Tonight I played in a concert that moved me deeply. We performed in almost total darkness, minus stand lights. It came to me that darkness plus sound is ritual, and is (or has the potential to be, anyway) musically and spiritually profound. We were spread through the performance space, with different percussionists in each corner, plus viola, cello, bass, oboe, flute, trombone, and a couple of other instruments. (I was listed as playing cello and percussion. I did.) The dynamic ranged from tiny whispers of sound to thundering drums. There were lovely melodies (in the duet played by my oboist friend and myself there were a couple in which I was playing all harmonics – see for an explanation), diverse and naturalistic soundscapes, and rhythms that spoke to my whole body and heart. I find it hard to write about music without sounding melodramatic, but this concert convinced me of the importance of ritual. I want to introduce it into our daily lives, in the form of something simple like sitting together at the end of the day with just a candle for light, sharing snippets from the day or appreciations of our family, or whatever seems to work that night. Our lives are so busy, so filled with activity, schedules, etc. It is so necessary to take some time away from that to connect with a quieter internal place.

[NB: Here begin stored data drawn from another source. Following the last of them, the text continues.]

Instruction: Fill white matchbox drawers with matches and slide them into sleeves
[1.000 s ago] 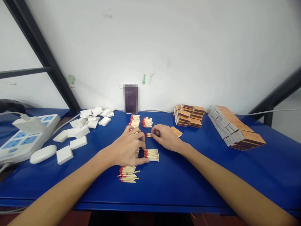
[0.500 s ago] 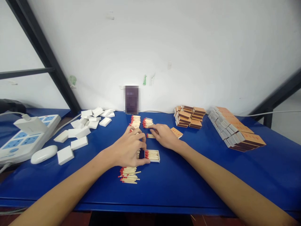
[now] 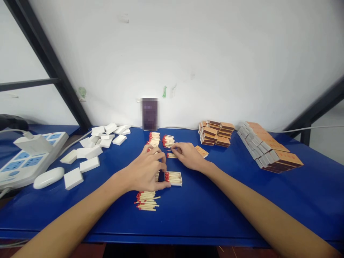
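Observation:
My left hand [image 3: 146, 169] is curled on the blue table [image 3: 204, 200], its thumb and fingers closed on the left end of an open match tray [image 3: 174, 178] with red-tipped matches in it. My right hand [image 3: 188, 154] lies just behind the tray, its fingertips pinched on a few matches [image 3: 170, 155] at the edge of a small pile [image 3: 168, 141]. A second pile of matches [image 3: 154, 138] sits to its left. Another bundle of matches [image 3: 147, 200] lies in front of my left hand. One orange sleeve [image 3: 201, 151] rests beside my right wrist.
White empty trays [image 3: 92, 148] are scattered at the left, near a white mouse-like device [image 3: 48, 177] and a power strip [image 3: 25, 157]. Orange matchboxes [image 3: 216, 132] are stacked behind, and a long slanted row of boxes [image 3: 270, 148] lies at the right. A blurred dark card [image 3: 149, 114] leans on the wall.
My right hand reached back toward the far match pile and has drawn slightly nearer again, fingers closing on matches. My left hand has stayed on the tray.

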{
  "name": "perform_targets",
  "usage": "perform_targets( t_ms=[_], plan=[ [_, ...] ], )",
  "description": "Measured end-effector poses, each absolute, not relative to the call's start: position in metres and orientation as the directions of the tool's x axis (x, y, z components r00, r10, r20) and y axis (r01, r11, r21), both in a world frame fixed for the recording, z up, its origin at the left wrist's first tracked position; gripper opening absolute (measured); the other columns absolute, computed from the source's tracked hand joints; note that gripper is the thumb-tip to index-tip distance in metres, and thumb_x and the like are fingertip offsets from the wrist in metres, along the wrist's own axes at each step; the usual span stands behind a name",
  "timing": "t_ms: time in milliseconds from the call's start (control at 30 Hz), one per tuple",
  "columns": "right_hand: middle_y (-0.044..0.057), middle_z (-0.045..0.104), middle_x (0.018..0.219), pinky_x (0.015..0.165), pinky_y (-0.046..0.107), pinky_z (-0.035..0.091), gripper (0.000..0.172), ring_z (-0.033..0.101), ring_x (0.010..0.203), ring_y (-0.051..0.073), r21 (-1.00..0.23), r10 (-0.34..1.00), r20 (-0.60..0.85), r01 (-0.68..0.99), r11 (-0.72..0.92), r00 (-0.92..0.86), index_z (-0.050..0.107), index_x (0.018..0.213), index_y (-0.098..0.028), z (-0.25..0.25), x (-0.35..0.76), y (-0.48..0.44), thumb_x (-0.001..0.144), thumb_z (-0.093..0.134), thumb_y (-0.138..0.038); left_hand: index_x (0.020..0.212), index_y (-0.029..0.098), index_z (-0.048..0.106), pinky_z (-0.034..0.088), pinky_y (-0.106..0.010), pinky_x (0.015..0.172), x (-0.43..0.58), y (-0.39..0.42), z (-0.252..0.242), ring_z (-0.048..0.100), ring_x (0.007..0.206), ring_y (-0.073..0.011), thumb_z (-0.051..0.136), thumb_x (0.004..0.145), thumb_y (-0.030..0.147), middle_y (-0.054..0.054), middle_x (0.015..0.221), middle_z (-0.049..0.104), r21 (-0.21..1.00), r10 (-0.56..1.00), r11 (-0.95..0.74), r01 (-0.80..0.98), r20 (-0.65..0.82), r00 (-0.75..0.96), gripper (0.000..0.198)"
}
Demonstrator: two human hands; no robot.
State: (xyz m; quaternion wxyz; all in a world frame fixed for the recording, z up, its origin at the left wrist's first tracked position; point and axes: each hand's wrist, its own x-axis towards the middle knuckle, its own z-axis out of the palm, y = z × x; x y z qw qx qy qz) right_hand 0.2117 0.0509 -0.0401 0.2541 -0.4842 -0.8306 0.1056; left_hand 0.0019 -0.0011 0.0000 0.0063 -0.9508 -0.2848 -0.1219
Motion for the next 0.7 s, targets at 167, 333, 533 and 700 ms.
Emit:
perform_targets(
  t_ms=[167,333,533,700],
  plan=[
    [-0.001,0.061,0.066,0.058,0.024,0.031,0.021,0.048,0.057,0.011,-0.466,0.850,0.333,0.713,0.524,-0.408,0.065,0.076,-0.017,-0.037,0.216,0.046,0.090,0.050,-0.021,0.079,0.021,0.071,0.027,-0.046,0.093,0.002,-0.001,0.000,0.051,0.093,-0.0233,0.066,0.077,0.058,-0.004,0.093,0.062,0.053,0.549,-0.832,0.553,0.226,0.805,0.037],
    [-0.003,0.053,0.059,0.057,0.024,0.030,0.015,0.045,0.055,0.011,-0.454,0.853,0.301,0.723,0.521,-0.426,0.067,0.083,-0.016,-0.033,0.218,0.042,0.088,0.054,-0.022,0.079,0.021,0.071,0.027,-0.046,0.093,0.003,-0.001,0.001,0.051,0.093,-0.0232,0.066,0.077,0.057,-0.003,0.093,0.061,0.058,0.553,-0.830,0.555,0.215,0.805,0.036],
    [-0.002,0.056,0.065,0.059,0.025,0.032,0.012,0.047,0.060,0.011,-0.427,0.854,0.274,0.740,0.520,-0.442,0.068,0.086,-0.018,-0.032,0.221,0.041,0.085,0.059,-0.025,0.079,0.021,0.072,0.026,-0.046,0.094,0.004,-0.002,0.002,0.050,0.094,-0.0231,0.066,0.078,0.055,-0.004,0.093,0.061,0.062,0.555,-0.829,0.555,0.209,0.805,0.035],
    [-0.001,0.057,0.068,0.061,0.025,0.033,0.011,0.047,0.061,0.011,-0.394,0.841,0.275,0.743,0.541,-0.466,0.068,0.088,-0.016,-0.031,0.220,0.039,0.084,0.059,-0.021,0.078,0.020,0.072,0.027,-0.045,0.093,0.003,-0.002,0.001,0.051,0.092,-0.0222,0.066,0.077,0.056,-0.003,0.093,0.061,0.065,0.556,-0.829,0.556,0.213,0.803,0.036]
  ],
)
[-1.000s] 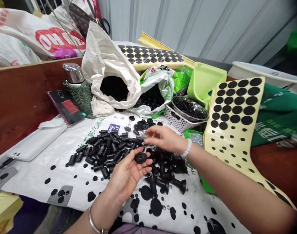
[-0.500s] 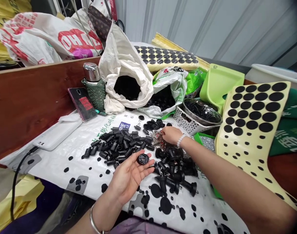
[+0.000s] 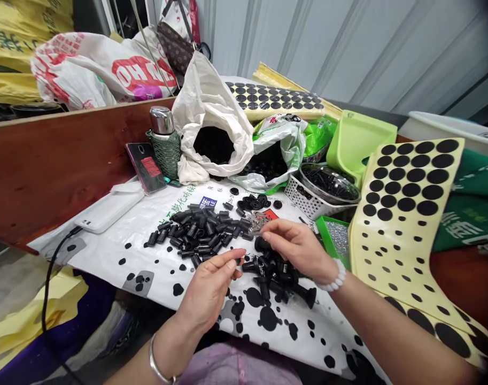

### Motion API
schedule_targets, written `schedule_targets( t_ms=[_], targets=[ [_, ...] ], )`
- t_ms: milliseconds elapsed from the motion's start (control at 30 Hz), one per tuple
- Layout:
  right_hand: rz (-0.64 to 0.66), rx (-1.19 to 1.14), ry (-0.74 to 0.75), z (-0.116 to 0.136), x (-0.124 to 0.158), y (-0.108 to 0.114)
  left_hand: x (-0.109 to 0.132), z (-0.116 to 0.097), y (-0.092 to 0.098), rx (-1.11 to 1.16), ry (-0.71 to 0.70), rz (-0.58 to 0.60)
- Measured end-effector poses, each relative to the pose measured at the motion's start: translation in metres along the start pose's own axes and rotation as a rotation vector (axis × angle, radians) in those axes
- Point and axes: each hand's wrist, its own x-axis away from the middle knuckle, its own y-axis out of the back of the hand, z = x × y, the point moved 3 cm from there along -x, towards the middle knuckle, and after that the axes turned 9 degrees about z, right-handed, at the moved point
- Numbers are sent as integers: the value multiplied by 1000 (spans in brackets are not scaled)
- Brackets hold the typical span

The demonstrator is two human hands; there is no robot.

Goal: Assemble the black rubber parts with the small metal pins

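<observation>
My left hand [image 3: 211, 283] is closed, thumb against fingers, at the near side of the black parts. Only a dark sliver of the round black disc shows at its fingertips. To its right, my right hand [image 3: 297, 243] is raised over the work area with its fingers pinched together; whatever they hold is hidden or too small to name. Just beyond those fingers lies a small heap of thin metal pieces [image 3: 256, 220]. Black cylindrical sleeves [image 3: 199, 227] are piled to the left. Below my right hand is a cluster of black flanged parts [image 3: 281, 275]. Several black discs [image 3: 254, 202] lie farther back.
Behind stand an open white sack [image 3: 214, 115], a plastic bag of black parts [image 3: 268, 160] and a white basket [image 3: 308, 200] with a bowl [image 3: 330, 182]. At right are a green tray [image 3: 334, 238] and sticker sheets [image 3: 408, 214]. A phone [image 3: 145, 167] leans against a netted flask [image 3: 163, 147].
My left hand has turned from palm-up with the disc showing to a closed pinch. My right hand has drawn back from the metal pieces toward my left hand.
</observation>
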Motion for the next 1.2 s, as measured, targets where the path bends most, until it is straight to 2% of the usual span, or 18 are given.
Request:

And now I am home. I am nursing the babies, who have slowed into their contented half-asleep pace. Ted is upstairs getting Hazel down. Soon, I’ll be able to go to bed and relax my body and mind. I am grateful to be alive.


2 thoughts on “Music, ritual, life

  1. “Darkness plus sound is ritual” So profound. And the idea of ritual is so important. I want to learn meditation. I’ve purchased a bunch of candles. Finding that quitter internal place, as you put it, is really a constant work in progress. And one that we must never forget.

  2. cellocatnw says:

    Thanks, Jeff. Yes, it’s easy to forget; there are so many external demands on our time! That’s one reason I’m glad to be a musician. I get reminded periodically of the necessity to pay attention to things other than the packed activity of daily life.